A aldeia de Trás-os-Montes, que acolhe a partir de hoje a 26ª edição do congresso, é atualmente uma localidade de pequenos mas importantes negócios para as suas gentes, que aliam a sabedoria popular à terra, ervanária e crença.
O congresso trouxe alguma modernidade a Vilar de Perdizes, mas não multibanco, por isso, quem visitar a aldeia entre hoje e domingo terá de trazer dinheiro ou percorrer 17 quilómetros até Montalegre.
O presidente da junta de freguesia, João dos Santos, explicou à agência Lusa que já tentou instalar um multibanco, mas sem sucesso.
E, advertiu: quem vier ao congresso tem de vir “prevenido”.
Apesar de reconhecer a visibilidade que o evento trouxe à aldeia, o responsável frisou que, nos primeiros anos, o movimento de pessoas era “bem maior”.
“Hoje, está isto mais fraco”, disse.
Ana Martins, proprietária de um dos três restaurantes existentes, revelou ter preparada uma “ementa especial” com pratos típicos para os visitantes.
O congresso, realçou, foi “uma maravilha” para a aldeia e, graças ao evento, muita gente criou o seu próprio negócio.
À espera de “casa cheia”, Ana Martins reconhece “todo o mérito” ao padre Fontes, mas considerou que está na hora de “gente nova da terra” pegar na organização para que o congresso perdure.
Guiomar Bernardes, dona de uma hospedaria/restaurante, revelou ter “lotação esgotada”.
O evento, entendeu, colocou Vilar de Perdizes no mapa de Portugal, mas a aldeia tem ainda muitas potencialidades por aproveitar.
Por isso, acrescentou, se as pessoas fossem mais organizadas e dinâmicas poderiam “ganhar muito mais”.
O congresso potenciou em Isabel Pita, produtora de licores, compotas e chás, o gosto pela medicina tradicional e a criação de um “pequeno negócio”.
Os produtos não servem, explicou, apenas para “adoçar a boca”, mas têm fins medicinais.
Isabel Pita referiu que, apesar de \”o forte\” do negócio ser no congresso, durante o ano há já pessoas a deslocar-se à aldeia para comprar chás e licores.
A população reconhece que o congresso já não é o que era, mas continua entusiasmada pelo movimento de carros e gente.
Rosa Coimbra, de 87 anos, acompanha o evento desde o seu nascimento e afirmou, em tom de brincadeira, “Vilar de Perdizes é conhecida como a terra das bruxas, mas a verdade é que elas vêm todas de fora”.
E relatou uma situação vivida no evento: “há muitos anos, fui a um endireita para arranjar as costas, mas não me fez nada.
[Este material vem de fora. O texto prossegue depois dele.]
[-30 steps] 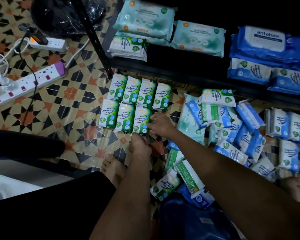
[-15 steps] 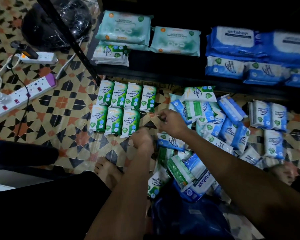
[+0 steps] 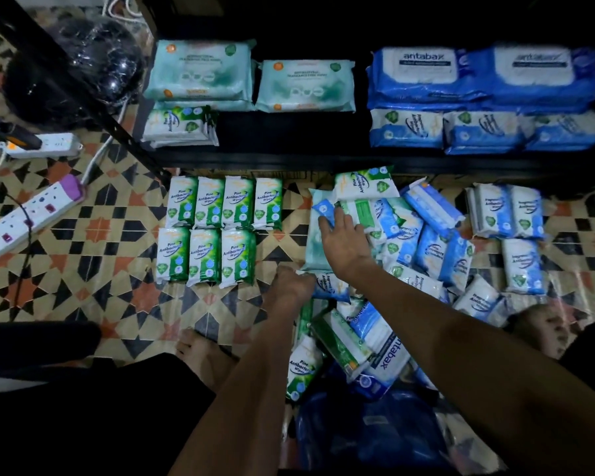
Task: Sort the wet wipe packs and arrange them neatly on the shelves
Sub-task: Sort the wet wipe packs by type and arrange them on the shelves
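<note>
Our right hand (image 3: 344,240) lies spread and flat on the loose pile (image 3: 409,242) beside the green rows (image 3: 217,231). Our left hand (image 3: 291,286) curls at a pack's edge; its grasp we cannot tell. Packs look soft, light, slick: pinch across the middle.

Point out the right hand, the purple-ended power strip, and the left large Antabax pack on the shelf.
right hand (image 3: 345,242), head view, back of the hand.
purple-ended power strip (image 3: 31,219), head view, middle of its white body.
left large Antabax pack (image 3: 423,65), head view, white lid label.
</note>
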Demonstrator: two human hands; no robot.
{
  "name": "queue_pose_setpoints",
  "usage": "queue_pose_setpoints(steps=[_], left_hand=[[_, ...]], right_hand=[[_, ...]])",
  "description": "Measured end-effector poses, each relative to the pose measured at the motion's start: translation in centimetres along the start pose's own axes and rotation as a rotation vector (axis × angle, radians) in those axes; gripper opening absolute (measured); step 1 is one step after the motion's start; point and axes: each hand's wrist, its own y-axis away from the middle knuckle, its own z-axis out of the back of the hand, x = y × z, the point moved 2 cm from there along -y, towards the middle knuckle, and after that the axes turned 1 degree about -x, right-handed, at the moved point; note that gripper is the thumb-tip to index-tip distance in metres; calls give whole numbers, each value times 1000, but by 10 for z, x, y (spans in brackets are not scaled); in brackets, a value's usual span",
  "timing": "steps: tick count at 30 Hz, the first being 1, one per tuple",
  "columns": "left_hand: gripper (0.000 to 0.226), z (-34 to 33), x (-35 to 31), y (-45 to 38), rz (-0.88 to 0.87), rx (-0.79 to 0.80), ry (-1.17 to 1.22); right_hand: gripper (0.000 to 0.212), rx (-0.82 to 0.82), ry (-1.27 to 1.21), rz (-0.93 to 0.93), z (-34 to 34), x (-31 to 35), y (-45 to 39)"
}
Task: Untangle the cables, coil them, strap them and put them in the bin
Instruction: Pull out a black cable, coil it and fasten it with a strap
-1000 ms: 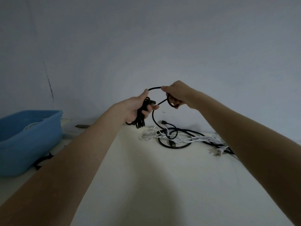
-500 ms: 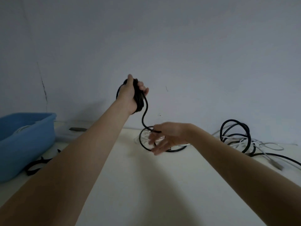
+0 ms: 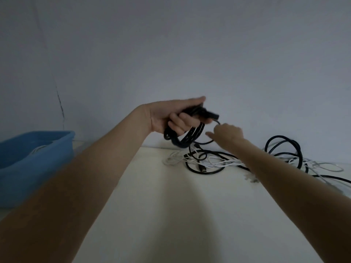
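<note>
Cables (image 3: 212, 162) lie in a loose tangle on the pale table (image 3: 171, 215), near its far edge against the wall (image 3: 171, 44). Thin white strands and thicker black ones are mixed: a black loop (image 3: 201, 170) lies flat with a small plug inside it, white strands cross over it, and further right taller black loops (image 3: 281, 149) stand up from the surface, with more white and black leads trailing off to the right.

One black cable is partly wound into a coil (image 3: 185, 137). The left hand (image 3: 176, 118) holds it raised above the table, fingers curled round the bundle and thumb stretched along the top; the coil's several turns hang below the fist, and a dark plug end (image 3: 210, 114) sticks out past the fingers. From the coil a single black strand curves right and down toward the pile.

The right hand (image 3: 227, 132) is just beside the coil, seen from the back, at that loose strand. Its fingers are bent toward the strand, but whether they pinch it cannot be told, as the hand is blurred and hides its own fingertips.

At the left stands a blue bin (image 3: 38, 164), well apart from the tangle; something white and cable-like shows inside it.
</note>
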Motion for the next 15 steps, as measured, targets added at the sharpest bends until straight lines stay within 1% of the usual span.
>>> queue_pose_setpoints(steps=[4,6,7,8,10,11,13,15], left_hand=[[47,1,31,1,261,-53,-228],[47,8,48,-4,341,-107,-276],[47,13,55,-7,358,-155,-267],[47,17,60,-11,357,-213,-241],[48,27,67,-17,317,-355,-144],[50,31,68,-19,288,-421,-81],[54,36,69,-24,222,-529,46],[56,39,68,-29,123,-648,151]], right_hand=[[51,-193,56,-60,37,-11,-11],[46,-208,-27,-96,50,-12,-15],[41,-168,-164,-129,53,-11,-19],[37,-90,-359,-169,55,-10,-21],[36,118,-778,-250,56,-7,-23],[36,215,-918,-274,57,-4,-21],[33,357,-1084,-261,59,-1,-14],[30,422,-1158,-210,63,5,-9]])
Se mal andava, mal fiquei”.
Na tenda de José Rodrigues dos Santos vende-se desde louças em barro, artesanato, mel e as tradicionais bruxinhas de chapéu alto e vassoura.
O congresso de Medicina Tradicional arranca hoje e prolonga-se até domingo com 40 stands de videntes, endireitas, médiuns, astrólogos, ervanárias, bruxos ou cartomantes.
Há ainda massagens, licores afrodisíacos, ervas medicinais e palestras.